**BRIEF:** In the entries below, the lines from the one with "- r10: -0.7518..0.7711" through the one with "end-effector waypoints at" are to be copied exactly; both ends count.

**MATERIAL PROVIDED:**
-=-=-

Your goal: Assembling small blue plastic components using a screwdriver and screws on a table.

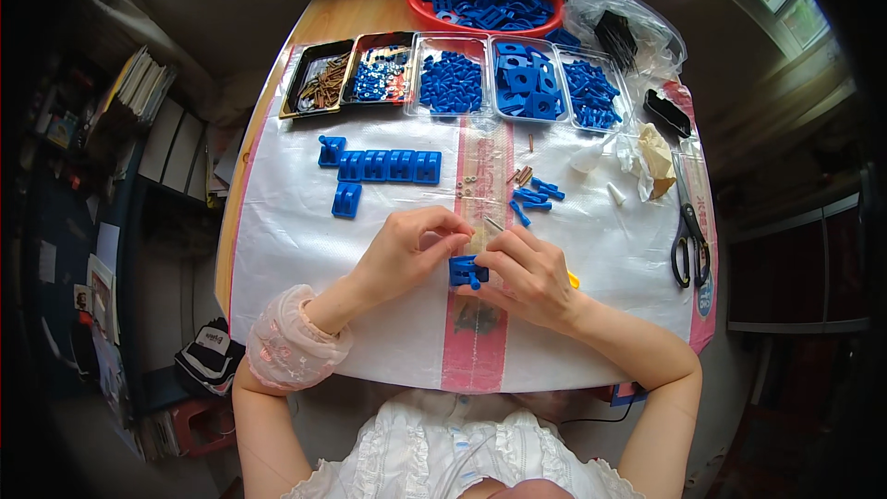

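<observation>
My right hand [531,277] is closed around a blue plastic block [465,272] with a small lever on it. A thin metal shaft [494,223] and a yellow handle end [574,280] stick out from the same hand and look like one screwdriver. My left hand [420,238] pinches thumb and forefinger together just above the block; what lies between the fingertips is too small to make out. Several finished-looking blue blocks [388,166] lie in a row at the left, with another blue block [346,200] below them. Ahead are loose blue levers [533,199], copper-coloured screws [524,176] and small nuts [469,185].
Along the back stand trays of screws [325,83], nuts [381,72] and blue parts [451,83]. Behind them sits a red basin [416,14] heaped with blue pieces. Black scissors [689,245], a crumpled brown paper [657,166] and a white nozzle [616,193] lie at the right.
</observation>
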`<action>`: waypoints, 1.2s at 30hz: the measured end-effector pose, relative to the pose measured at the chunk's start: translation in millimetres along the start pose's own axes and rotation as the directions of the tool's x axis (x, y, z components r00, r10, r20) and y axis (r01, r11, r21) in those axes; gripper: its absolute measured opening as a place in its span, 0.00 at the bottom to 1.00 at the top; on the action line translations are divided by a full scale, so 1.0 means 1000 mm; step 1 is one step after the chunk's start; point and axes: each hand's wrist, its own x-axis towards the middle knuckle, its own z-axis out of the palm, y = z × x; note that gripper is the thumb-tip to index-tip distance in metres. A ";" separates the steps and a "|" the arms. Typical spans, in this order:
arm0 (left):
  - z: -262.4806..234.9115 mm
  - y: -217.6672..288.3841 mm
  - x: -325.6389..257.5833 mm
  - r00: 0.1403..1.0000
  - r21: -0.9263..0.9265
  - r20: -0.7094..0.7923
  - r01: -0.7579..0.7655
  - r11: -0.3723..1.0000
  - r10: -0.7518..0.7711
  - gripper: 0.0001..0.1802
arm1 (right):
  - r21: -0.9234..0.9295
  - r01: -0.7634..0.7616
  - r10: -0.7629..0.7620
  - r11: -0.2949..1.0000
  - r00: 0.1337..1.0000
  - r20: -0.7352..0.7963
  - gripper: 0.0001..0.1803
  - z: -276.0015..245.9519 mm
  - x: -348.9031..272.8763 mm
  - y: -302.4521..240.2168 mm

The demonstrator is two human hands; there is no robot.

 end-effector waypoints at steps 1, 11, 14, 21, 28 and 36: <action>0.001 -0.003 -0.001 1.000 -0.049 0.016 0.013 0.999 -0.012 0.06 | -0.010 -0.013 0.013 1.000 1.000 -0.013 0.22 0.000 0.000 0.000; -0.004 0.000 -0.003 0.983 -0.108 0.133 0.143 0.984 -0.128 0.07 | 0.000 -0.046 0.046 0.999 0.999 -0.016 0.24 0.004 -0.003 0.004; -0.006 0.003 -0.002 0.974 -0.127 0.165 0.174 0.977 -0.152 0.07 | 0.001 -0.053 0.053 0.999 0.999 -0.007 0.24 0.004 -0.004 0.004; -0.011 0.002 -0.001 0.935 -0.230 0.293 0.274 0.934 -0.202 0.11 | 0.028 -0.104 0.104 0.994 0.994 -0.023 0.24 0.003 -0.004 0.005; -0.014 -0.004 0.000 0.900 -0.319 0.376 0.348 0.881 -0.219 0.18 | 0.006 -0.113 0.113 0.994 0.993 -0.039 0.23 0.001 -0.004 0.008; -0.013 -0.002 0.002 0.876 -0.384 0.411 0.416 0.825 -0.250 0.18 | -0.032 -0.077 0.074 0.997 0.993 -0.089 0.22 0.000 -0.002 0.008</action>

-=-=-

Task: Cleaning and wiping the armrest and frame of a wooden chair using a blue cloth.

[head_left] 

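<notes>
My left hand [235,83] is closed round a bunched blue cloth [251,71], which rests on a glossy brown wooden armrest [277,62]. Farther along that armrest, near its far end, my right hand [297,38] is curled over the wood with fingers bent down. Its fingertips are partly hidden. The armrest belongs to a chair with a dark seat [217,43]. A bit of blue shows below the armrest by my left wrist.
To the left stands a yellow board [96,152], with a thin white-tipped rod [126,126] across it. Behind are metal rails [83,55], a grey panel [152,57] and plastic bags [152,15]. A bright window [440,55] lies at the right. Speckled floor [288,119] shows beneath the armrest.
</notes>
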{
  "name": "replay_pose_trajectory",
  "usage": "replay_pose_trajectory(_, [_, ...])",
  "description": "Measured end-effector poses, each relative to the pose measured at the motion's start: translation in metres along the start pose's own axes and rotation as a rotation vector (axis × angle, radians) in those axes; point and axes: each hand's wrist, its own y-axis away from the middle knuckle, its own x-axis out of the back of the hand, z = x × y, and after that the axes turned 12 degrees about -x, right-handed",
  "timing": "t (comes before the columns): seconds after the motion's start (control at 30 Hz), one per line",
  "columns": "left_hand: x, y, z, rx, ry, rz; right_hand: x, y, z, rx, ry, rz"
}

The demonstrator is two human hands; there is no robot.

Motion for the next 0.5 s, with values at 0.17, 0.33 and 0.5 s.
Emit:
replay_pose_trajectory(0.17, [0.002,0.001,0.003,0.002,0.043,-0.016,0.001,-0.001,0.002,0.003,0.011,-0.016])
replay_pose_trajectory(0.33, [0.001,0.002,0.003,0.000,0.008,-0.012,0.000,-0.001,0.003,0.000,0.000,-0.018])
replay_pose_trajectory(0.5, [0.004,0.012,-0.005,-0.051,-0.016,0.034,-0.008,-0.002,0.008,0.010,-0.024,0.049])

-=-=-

**RESULT OF THE TASK:**
  - r10: -0.7518..0.7711
  - gripper: 0.0001..0.1802
arm1 (right):
  - r21: -0.9234..0.9295
  - r01: -0.7634..0.7616
  - r10: -0.7629..0.7620
  - r11: -0.2949..1.0000
  - r00: 0.1337..1.0000
  - r20: -0.7352..0.7963
  - gripper: 0.0001..0.1803
  - z: -276.0015..245.9519 mm
  - x: -348.9031..272.8763 mm
  - y: -302.4521..240.2168 mm

The demonstrator is two human hands; there is no robot.

 end-effector waypoints at steps 1, 11, 14, 21, 28 and 36: <action>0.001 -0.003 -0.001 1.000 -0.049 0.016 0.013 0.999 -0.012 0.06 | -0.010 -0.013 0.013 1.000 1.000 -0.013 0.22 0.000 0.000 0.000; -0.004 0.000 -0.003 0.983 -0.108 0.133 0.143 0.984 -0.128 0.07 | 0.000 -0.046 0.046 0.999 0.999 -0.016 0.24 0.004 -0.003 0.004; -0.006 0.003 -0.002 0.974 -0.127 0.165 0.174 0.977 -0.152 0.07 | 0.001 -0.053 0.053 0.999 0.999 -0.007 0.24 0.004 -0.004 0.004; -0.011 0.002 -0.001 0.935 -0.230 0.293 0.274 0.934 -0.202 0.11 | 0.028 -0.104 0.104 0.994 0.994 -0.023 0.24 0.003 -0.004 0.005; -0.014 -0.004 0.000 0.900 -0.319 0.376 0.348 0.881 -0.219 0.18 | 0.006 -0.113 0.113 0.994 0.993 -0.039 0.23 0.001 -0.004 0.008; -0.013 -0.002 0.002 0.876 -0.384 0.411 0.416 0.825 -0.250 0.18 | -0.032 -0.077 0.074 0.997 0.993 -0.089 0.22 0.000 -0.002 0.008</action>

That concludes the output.